L11: Breeding, Conservation and ART Technologies Flashcards
Define ruminant species:
Ruminants are hoofed mammals, including cattle, sheep, and goats, with a unique digestive system that allows them to better use energy from fibrous plant material when compared with other herbivores.
Motivations for using breeding technologies:
- Able to access top quality genetics at low cost (cow semen: £10/straw, bull: >£10,000)
- Hygiene and disease control (studs kept in biosecure premises)
Give the 3 semen collection methods in cattle:
- Artificial vagina
- Electroejaculation
- Massage of ampullae
Methods for artificial insemination by species: (3 examples)
- Steel catheter, through cervix into uterus (cattle and pigs)
- Vaginal application (sheep)
- Insemination into uterine horns by laparoscopy (sheep and deer)
Barrier to conservation attempts in marsupials:
- Not possible to effectively cryopreserve marsupial sperm even though many are endangered
Issues with sperm cryopreservation in animals:
- Impairs plasma membrane (~50%)
- Shortens lifespan
- Freeze-thawing can also impair organelles and DNA
- Not succesful in a lot of species (e.g. marsupials) -> moving towards preservation of fibroblast cells instead for conservation purposes
Conception rate per cycle in cattle:
- 50-90%
FACS technique: Method and application in animal breeding
- Used for cell sorting
- Label sperm with nucleic acid stain (greater staining in X than Y chr.)

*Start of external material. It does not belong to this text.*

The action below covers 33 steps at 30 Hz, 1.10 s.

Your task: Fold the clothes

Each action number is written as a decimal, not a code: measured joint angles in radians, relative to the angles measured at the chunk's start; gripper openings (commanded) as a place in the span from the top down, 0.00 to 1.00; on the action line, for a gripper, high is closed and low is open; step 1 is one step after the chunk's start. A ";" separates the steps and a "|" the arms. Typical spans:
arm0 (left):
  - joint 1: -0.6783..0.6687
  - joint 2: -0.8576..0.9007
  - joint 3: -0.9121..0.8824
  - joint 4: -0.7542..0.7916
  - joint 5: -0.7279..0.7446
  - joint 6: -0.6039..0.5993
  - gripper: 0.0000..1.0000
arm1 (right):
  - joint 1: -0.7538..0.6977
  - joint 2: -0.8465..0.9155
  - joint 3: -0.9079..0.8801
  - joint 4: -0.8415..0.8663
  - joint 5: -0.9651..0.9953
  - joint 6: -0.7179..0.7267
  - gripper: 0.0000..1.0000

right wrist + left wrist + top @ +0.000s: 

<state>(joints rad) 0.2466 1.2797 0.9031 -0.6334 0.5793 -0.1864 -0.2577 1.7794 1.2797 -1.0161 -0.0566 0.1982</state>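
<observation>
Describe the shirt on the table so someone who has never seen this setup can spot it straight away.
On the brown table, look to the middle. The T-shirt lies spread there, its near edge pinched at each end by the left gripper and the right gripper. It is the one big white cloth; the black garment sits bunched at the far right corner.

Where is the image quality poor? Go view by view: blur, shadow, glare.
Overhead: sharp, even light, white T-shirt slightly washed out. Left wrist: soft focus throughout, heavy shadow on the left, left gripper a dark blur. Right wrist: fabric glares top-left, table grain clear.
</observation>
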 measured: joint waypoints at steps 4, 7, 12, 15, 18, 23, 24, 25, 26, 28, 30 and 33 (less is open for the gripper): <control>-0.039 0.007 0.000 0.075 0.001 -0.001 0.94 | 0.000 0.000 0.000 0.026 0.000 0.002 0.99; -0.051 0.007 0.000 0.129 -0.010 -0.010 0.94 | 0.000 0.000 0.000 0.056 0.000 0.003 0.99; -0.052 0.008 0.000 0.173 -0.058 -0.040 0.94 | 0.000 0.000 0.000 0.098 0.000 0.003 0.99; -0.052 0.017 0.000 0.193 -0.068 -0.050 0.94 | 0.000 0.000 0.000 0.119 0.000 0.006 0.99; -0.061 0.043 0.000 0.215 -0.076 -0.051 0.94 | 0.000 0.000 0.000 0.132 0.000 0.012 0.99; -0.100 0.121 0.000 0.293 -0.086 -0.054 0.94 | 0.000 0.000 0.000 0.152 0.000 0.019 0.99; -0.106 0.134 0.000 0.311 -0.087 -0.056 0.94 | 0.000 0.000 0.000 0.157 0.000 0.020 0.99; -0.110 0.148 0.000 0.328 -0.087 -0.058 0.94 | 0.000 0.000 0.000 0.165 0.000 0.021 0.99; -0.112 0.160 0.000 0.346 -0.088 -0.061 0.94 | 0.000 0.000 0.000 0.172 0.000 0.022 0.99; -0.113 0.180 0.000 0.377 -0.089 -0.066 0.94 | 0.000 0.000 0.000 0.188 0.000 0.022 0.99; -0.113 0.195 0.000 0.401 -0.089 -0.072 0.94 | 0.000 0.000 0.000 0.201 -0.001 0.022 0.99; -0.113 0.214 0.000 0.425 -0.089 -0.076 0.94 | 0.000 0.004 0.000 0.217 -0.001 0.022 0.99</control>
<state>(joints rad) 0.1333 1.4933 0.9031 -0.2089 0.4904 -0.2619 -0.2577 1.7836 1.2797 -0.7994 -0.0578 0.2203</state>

- Sort with fluorescence activated cell sorter
- Assigns a positive or negative charge depending on fluorescence
- Separate into female and male populations
Why is FACS used in cattle but not pigs?
- Lower number of sperm required in cattle vs pigs
- Efficiency of technique also depends on degree of separation between DNA content of X and Y in a given species (bull>boar)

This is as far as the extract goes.